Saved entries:
=-=-=
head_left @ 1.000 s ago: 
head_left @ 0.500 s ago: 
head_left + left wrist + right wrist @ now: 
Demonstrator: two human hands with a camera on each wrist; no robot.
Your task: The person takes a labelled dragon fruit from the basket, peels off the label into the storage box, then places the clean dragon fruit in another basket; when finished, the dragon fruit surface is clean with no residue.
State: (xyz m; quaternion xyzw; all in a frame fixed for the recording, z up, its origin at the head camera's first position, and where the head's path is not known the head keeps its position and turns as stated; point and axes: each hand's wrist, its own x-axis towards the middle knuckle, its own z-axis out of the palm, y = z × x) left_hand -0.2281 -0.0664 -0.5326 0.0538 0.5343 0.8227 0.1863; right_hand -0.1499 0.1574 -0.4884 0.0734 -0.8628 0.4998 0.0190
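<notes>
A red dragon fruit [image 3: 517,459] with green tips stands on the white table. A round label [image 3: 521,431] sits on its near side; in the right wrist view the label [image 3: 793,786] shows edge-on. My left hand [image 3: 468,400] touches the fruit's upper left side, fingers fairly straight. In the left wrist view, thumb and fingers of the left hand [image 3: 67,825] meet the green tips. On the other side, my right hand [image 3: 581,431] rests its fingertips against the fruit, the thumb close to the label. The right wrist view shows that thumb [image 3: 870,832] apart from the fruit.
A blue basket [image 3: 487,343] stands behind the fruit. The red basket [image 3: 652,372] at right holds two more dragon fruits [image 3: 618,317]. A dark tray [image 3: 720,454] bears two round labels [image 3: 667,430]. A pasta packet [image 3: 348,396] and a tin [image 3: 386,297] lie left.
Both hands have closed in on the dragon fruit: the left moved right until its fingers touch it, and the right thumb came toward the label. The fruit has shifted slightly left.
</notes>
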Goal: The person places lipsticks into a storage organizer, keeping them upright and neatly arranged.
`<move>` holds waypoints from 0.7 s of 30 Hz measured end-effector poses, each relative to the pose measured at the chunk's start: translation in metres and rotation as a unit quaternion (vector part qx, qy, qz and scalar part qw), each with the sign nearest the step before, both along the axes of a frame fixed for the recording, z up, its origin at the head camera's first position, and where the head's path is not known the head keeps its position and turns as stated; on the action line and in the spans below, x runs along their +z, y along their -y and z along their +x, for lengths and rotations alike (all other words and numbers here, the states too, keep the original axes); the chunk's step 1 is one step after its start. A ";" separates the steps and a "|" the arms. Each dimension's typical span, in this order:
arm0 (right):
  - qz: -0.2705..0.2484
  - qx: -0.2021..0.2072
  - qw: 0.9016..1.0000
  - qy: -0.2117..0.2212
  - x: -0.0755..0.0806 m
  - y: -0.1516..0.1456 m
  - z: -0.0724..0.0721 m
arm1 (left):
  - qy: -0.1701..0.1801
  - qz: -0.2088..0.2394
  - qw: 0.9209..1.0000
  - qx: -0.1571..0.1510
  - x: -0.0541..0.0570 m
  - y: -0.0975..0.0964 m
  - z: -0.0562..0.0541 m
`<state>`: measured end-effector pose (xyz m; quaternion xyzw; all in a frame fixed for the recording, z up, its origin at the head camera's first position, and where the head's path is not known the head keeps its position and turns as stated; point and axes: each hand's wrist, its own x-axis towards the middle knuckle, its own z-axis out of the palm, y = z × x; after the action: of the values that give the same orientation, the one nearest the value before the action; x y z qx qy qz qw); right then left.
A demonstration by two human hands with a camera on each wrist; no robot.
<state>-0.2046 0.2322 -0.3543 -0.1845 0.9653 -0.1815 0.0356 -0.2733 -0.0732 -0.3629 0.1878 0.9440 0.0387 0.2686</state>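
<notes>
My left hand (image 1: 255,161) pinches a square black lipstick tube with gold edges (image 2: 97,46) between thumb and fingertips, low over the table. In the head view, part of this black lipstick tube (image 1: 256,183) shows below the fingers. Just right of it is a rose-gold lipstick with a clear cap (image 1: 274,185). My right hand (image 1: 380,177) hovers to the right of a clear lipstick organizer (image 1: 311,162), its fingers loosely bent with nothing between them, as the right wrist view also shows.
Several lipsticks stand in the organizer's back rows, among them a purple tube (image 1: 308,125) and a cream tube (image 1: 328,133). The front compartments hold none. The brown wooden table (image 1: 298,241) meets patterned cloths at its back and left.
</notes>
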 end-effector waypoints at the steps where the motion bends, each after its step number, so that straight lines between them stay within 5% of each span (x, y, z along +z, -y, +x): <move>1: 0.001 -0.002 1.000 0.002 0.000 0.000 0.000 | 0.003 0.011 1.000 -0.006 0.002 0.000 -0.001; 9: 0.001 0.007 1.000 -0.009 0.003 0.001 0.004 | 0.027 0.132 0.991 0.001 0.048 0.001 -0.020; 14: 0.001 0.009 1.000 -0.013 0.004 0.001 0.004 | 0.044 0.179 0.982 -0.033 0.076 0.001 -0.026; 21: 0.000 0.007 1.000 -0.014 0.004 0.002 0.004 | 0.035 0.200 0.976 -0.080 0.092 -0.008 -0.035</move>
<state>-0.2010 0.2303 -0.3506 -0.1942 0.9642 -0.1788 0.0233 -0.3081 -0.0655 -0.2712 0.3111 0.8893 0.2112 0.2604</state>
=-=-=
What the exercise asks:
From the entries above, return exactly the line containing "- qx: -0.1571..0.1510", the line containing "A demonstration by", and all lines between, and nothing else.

Solved problem:
  - qx: -0.1571..0.1510
  - x: -0.0541..0.0570 m
  - y: -0.0975..0.0964 m
  - z: -0.0562..0.0541 m
`<state>`: measured end-effector pose (xyz m; quaternion xyzw; all in a frame fixed for the recording, z up, its origin at the head camera's first position, and where the head's path is not known the head keeps its position and turns as stated; point and axes: each hand's wrist, its own x-axis towards the middle knuckle, its own z-axis out of the palm, y = z × x; after the action: of the values that give the same orientation, the one nearest the value before the action; x y z qx qy qz qw); right then left.
A demonstration by two human hands with a camera on each wrist; no robot.

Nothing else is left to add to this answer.